▸ **Task directions**: Transcribe the data underneath exactly. No images belong in your version.

▸ **Data extract**:
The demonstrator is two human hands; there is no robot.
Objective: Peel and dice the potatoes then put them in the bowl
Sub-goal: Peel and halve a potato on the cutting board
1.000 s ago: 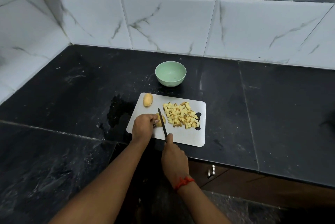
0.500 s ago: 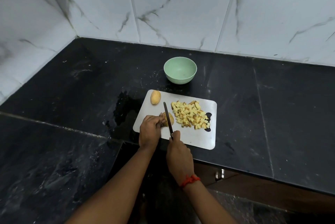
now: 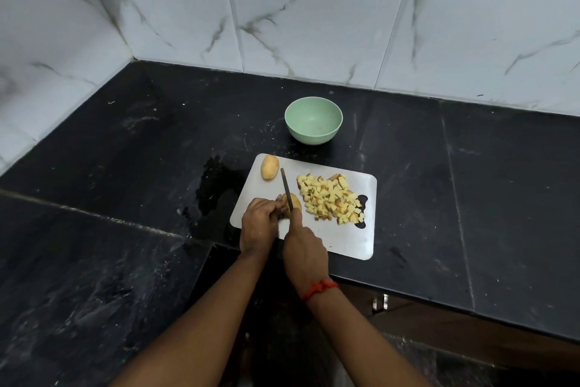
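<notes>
Left hand gripping potato on board; right hand wrapped round knife, blade on top. Likely firm, wet, slippery: pin flat, fingertips clear. Diced pile beside, bowl empty.

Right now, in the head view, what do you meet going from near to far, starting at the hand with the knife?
Right hand → potato being cut → whole potato → green bowl → tiled wall. The left hand, knife and diced pile overlap these, so I leave them out.
</notes>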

▸ **Finished task**:
The demonstrator is two human hands; there is no robot.
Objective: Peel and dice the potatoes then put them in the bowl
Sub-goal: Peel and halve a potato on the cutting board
1.000 s ago: 
0.500 s ago: 
now: 
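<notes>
Left hand gripping potato on board; right hand wrapped round knife, blade on top. Likely firm, wet, slippery: pin flat, fingertips clear. Diced pile beside, bowl empty.

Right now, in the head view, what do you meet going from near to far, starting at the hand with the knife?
Right hand → potato being cut → whole potato → green bowl → tiled wall. The left hand, knife and diced pile overlap these, so I leave them out.
</notes>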

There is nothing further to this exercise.